As soon as my father became a citizen in the 1980s, he started the process of sponsoring family members so they could come to this country. Uncle Ba, who had emerged young but white-haired from the re-education camp, crossed the Killing Fields with his wife and two of his sons to reach a Thai refugee camp, where they contacted my father so he could sponsor them. One of my cousins was in a ship en route to a refugee camp when it was attacked by pirates; he survived and made it to the States. Other family members soon came, all sponsored by my father, and spread throughout the country: California, Massachusetts, Texas, and South Carolina. My family has prospered here. They are pharmacists, small business owners, and software engineers. They are now United States citizens; they pay their taxes; they pursue higher education; they care for their families.

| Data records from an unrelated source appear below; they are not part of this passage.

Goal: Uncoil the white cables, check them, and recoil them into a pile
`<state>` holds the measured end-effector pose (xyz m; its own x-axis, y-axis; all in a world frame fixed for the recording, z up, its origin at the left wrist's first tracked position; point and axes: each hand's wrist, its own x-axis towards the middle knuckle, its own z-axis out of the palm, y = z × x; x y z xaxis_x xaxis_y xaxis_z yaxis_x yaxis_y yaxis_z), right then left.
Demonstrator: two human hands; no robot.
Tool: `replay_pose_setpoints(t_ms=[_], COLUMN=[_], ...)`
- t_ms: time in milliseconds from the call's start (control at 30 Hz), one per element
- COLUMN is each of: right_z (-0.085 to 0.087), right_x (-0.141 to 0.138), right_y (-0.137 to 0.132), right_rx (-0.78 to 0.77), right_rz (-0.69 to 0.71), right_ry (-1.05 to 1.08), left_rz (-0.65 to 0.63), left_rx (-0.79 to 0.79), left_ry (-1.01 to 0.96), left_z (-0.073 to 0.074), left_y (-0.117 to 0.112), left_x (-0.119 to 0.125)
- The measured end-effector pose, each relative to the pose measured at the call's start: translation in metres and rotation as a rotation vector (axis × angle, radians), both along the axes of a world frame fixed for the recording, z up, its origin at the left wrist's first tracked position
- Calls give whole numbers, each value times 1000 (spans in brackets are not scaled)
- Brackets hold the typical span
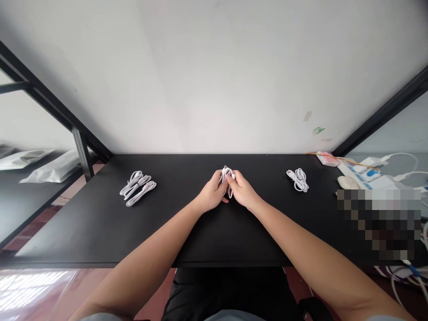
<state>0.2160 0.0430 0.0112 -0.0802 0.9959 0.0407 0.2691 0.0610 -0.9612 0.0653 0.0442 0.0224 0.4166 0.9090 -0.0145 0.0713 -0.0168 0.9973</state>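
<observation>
Above the middle of the black table (187, 232), my left hand (211, 194) and my right hand (243, 191) meet around one coiled white cable (228, 172). Both hands are closed on it, fingers and thumbs pressed to the loops. A metal-looking plug end shows at the top of the coil. Part of the cable is hidden behind my fingers. Off to the left lie coiled white cables (137, 186), side by side. On the right rests another white cable bundle (298, 180), with a dark tie around it.
At the right end are a white power strip (356, 174) with plugs and cords, a pink-and-white box (327, 158) and a white rounded item (348, 183). A blurred patch covers things there. Black metal frame bars (82, 154) rise at the left; the wall stands behind.
</observation>
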Motion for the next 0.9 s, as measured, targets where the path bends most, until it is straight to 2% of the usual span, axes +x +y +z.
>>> replay_pose_setpoints(t_ms=[167, 267, 333, 467, 600, 667, 733, 833, 900], right_z=[-3, 0, 3, 6, 6, 7, 10, 15, 16], right_x=[-1, -1, 0, 1, 3, 3, 2, -1, -1], right_y=[2, 1, 0, 0, 0, -2, -6, -10, -10], right_rx=[-72, -98, -103, -57, 97, 136, 128, 82, 114], right_rz=[-5, -56, -50, 32, -14, -21, 38, 219, 257], right_ry=[197, 231, 227, 189, 43, 3, 13, 59, 22], left_rz=[-86, -82, -87, -99, -81, -96, -98, -80, -69], left_rx=[223, 427, 487, 426, 344, 333, 299, 185, 148], left_ry=[85, 202, 293, 312, 221, 243, 282, 273, 285], left_z=[0, 0, 0, 2, 4, 5, 6, 5, 5], left_y=[-3, -5, -7, -12, -13, -13, -12, -7, -2], left_x=[-1, -2, -3, -5, -7, -7, -8, -10, -12])
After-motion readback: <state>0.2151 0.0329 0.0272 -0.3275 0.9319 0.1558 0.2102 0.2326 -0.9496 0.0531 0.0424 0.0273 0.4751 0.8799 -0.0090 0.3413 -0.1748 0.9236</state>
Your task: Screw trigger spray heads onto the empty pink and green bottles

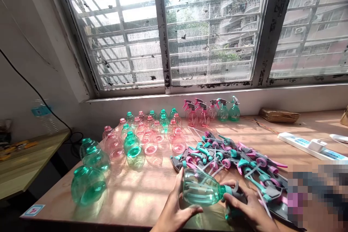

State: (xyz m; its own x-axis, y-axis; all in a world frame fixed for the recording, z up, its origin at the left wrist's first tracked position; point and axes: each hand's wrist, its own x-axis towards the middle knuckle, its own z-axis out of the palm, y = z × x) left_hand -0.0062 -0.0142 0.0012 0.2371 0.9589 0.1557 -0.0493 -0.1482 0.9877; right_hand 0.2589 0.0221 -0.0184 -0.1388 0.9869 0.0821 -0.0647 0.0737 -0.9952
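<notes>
Left hand (174, 206): fingers spread wide around the base of a green bottle (201, 190), holding it tilted on its side
Right hand (250, 204): fingers curled on the spray head (239, 193) at its neck
Hidden: much of that spray head, behind my right fingers; pixelation covers the right end of the dark tray (281, 214)
Heap: glossy plastic spray heads (214, 148), thin white tubes
Far left: round, translucent pink bottles (113, 145), screw-necked

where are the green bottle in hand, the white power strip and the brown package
Held green bottle (202, 188): head view, middle of its body
White power strip (299, 144): head view, left part of its top
Brown package (279, 115): head view, middle of its front
</notes>
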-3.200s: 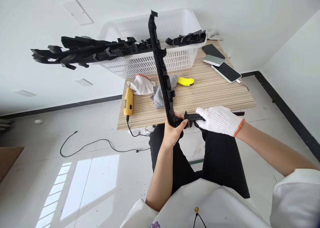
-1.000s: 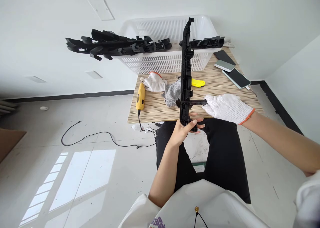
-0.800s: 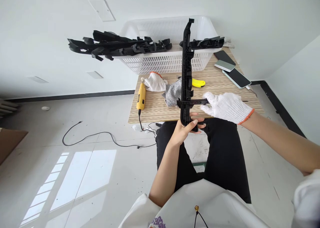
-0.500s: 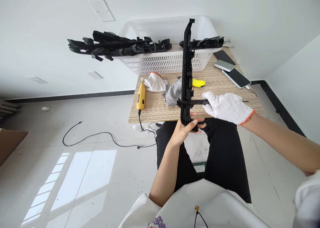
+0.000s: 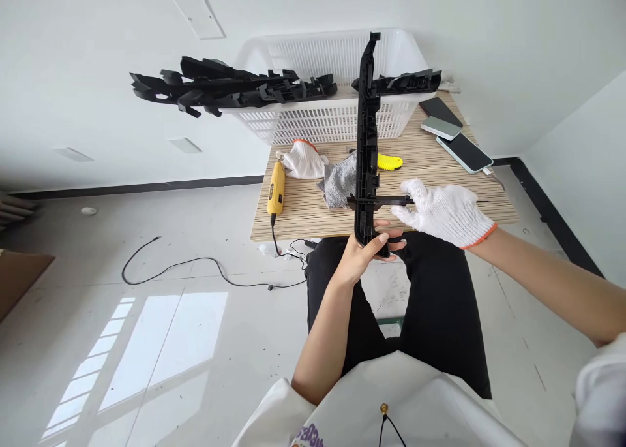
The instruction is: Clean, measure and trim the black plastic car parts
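Observation:
My bare left hand is closed around the lower end of a long black plastic trim part, which stands nearly upright in the view. A black caliper lies crosswise over the part's lower section, its jaws at the part's left and right edges. My right hand, in a white knit glove with an orange cuff, holds the caliper's right portion between thumb and fingers. The caliper's thin rod sticks out to the right of the glove. Whether the jaws touch the part cannot be made out.
Behind stands a white plastic basket, with several black plastic parts across its rim. On the wooden table lie a yellow corded tool, a white glove, a grey glove, a yellow cutter and phones.
My right thumb and fingers have spread farther apart and shifted slightly along the caliper. My left hand and the black trim part have hardly moved.

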`<control>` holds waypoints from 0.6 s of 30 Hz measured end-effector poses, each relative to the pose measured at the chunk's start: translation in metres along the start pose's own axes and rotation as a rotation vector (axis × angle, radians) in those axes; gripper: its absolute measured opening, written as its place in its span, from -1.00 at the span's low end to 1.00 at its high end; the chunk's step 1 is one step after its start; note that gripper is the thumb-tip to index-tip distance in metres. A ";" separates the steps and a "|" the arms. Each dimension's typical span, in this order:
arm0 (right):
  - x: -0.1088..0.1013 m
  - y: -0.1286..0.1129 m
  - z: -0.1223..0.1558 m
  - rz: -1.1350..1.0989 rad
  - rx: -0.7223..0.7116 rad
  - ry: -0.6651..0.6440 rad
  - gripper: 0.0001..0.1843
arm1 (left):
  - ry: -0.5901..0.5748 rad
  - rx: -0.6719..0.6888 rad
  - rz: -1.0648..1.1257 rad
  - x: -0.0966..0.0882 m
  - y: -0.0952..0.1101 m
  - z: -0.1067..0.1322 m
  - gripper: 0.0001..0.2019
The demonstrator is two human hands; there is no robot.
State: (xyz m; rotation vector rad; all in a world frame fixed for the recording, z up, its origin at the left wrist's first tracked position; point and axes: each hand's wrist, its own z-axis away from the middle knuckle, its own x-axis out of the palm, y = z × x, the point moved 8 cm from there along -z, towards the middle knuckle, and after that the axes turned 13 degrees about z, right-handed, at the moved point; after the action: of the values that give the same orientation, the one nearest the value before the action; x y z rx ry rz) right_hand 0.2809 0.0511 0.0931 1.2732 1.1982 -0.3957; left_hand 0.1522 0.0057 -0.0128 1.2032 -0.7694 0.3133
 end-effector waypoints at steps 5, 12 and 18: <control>-0.002 0.000 0.001 -0.001 0.001 0.002 -0.45 | 0.001 0.002 0.008 0.002 0.002 0.001 -0.47; 0.000 -0.002 0.002 0.024 -0.020 0.016 -0.50 | 0.017 -0.004 0.012 0.001 0.001 0.000 -0.44; 0.000 -0.003 0.001 0.029 -0.026 0.016 -0.48 | 0.018 0.003 0.016 0.001 0.002 0.000 -0.44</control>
State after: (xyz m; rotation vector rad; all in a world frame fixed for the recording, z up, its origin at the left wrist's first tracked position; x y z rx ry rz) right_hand 0.2791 0.0489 0.0911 1.2724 1.1938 -0.3482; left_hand 0.1516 0.0060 -0.0102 1.1958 -0.7635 0.3380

But I don’t want to emphasize the idea of exceptionalism. The model minority myth remains a dangerous and harmful one. Refugees, no matter their education or status, are people: they laugh, they cry, they bleed, they breathe. They are my family, my neighbors, and my friends. What would have happened if the senators from Tennessee had not intervened for my father and he was sent back to Vietnam? My mother would have raised my brother without my father’s support, and my sister and I never would have been born. What would have happened if my Uncle Ba and his immediate family had gotten to the refugee camp and not had a sponsor? They would have been turned away and been left to the Khmer Rouge soldiers at the Cambodian border.
They live, they breathe, they hope. My family fled danger in pursuit of a better life for their children and themselves - not because they wanted an easy way out, but because they had no other choice. I will continue to tell my parents’ and my family’s story as long as I can, not because my family is exceptional (though I believe they are), but because these stories are far more ordinary than many would believe.
A previous version of this piece was published by Unsweetened Magazine in 2017.